◆ Problem to work on
Look through the material below and return every line that contains "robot".
##############################
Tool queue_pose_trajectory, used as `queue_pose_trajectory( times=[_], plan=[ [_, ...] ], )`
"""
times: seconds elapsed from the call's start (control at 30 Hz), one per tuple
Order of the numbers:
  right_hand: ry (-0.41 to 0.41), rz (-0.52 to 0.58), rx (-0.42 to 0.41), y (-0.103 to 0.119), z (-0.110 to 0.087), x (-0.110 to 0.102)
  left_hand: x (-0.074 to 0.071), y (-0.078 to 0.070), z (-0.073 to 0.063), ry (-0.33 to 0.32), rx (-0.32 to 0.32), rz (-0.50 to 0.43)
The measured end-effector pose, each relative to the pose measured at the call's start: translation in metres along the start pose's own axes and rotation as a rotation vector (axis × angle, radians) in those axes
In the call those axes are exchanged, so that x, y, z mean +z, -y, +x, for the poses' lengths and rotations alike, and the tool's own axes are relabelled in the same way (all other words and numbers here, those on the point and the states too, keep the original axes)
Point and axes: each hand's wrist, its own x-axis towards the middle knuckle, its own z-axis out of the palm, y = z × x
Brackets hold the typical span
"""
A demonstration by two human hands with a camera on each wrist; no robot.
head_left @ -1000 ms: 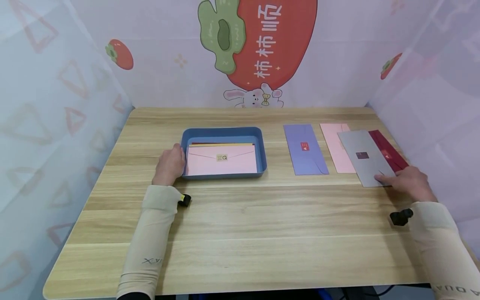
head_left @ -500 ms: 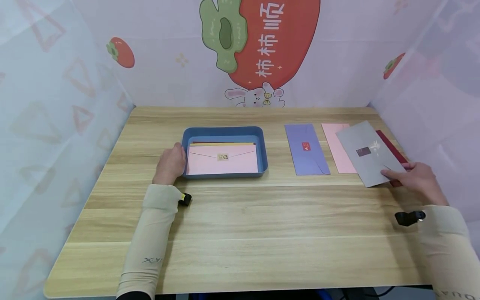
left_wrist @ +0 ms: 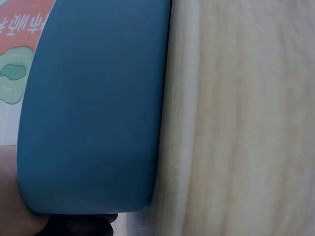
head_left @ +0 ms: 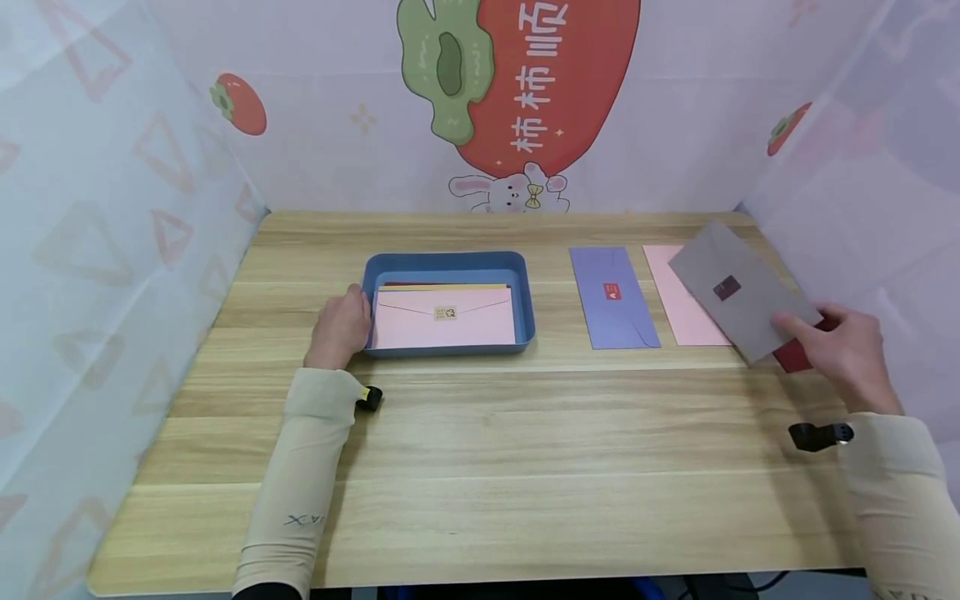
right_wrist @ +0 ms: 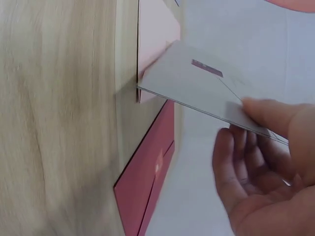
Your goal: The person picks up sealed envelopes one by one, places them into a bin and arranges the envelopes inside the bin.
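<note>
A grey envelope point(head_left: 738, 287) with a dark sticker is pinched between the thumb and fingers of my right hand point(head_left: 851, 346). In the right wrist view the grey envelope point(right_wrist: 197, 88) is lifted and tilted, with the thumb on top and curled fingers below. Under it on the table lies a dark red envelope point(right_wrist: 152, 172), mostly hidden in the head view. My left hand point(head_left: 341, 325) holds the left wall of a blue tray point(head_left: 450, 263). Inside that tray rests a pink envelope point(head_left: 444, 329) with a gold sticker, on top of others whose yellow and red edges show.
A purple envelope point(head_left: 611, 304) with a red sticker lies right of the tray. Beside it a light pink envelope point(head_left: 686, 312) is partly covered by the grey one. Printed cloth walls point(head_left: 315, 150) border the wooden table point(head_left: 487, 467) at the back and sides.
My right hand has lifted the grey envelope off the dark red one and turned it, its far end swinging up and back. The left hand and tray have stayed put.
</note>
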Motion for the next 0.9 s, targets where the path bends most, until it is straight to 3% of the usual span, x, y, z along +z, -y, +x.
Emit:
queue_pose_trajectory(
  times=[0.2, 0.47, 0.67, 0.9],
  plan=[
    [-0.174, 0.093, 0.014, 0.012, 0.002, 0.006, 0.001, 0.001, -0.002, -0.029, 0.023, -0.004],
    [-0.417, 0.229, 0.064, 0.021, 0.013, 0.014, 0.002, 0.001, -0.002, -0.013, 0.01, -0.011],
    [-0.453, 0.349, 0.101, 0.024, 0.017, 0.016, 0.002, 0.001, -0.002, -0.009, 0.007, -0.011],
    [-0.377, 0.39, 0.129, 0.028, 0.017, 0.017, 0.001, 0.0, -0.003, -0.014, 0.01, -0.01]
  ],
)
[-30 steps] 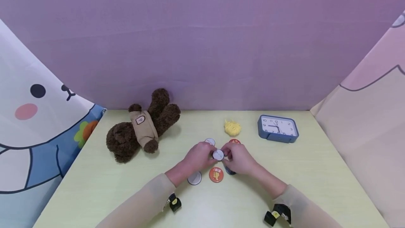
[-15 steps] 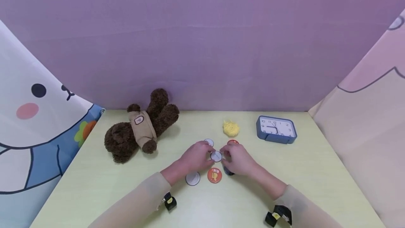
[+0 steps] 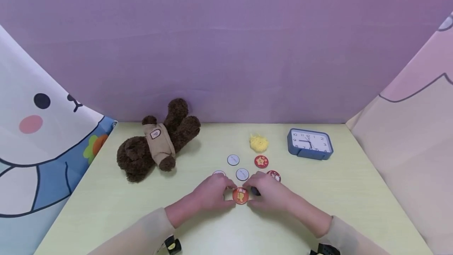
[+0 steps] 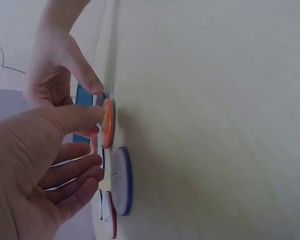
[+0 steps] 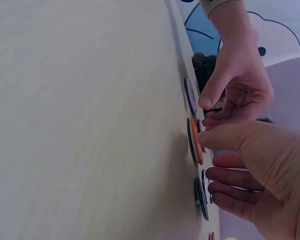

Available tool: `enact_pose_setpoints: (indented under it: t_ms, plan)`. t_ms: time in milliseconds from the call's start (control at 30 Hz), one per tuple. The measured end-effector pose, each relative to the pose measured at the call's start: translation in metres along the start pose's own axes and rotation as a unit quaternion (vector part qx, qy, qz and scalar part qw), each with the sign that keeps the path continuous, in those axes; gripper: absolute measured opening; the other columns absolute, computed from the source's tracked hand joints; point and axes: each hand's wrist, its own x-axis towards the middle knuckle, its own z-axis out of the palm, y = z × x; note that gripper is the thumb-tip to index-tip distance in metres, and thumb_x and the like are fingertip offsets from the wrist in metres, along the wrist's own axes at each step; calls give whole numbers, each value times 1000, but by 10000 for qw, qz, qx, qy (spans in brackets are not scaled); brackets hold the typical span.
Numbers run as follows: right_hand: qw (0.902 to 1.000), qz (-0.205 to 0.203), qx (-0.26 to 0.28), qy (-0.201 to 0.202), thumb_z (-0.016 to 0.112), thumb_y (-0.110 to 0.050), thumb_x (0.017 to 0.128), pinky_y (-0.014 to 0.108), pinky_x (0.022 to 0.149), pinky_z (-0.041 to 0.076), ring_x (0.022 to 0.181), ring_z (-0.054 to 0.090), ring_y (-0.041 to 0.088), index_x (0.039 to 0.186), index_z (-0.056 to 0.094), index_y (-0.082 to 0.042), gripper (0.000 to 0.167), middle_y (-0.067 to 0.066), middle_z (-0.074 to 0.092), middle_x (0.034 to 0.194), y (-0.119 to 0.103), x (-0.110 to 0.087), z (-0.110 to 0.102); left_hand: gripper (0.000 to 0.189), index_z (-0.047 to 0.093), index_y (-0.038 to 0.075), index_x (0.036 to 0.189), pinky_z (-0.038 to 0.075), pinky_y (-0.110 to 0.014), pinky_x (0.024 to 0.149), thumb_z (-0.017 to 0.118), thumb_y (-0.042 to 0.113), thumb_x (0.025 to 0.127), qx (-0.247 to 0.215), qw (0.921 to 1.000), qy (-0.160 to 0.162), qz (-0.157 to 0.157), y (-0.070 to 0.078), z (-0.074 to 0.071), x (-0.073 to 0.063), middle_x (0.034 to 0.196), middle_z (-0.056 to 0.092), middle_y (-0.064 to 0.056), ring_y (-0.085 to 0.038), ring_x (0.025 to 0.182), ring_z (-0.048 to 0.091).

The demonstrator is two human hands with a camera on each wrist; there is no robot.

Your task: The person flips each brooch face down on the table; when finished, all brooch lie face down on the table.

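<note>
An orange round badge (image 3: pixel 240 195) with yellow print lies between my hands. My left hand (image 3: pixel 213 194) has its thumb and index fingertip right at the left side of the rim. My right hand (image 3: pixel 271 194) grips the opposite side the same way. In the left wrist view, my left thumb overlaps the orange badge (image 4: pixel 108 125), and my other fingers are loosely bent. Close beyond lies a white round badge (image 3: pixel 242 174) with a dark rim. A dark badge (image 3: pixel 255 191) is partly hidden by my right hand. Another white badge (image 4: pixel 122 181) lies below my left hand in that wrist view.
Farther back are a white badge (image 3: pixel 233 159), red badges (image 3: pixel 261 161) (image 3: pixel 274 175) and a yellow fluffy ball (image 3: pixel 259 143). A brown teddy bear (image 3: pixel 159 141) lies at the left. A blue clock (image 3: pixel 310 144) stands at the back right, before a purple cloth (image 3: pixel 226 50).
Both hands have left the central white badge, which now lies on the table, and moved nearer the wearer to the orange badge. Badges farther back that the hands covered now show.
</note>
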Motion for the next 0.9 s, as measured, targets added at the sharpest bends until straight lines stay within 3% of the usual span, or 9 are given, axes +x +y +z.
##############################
◆ Solution for this task
A demonstration by two human hands with a camera on each wrist; no robot.
The demonstrator is two human hands with a camera on each wrist; there is no robot.

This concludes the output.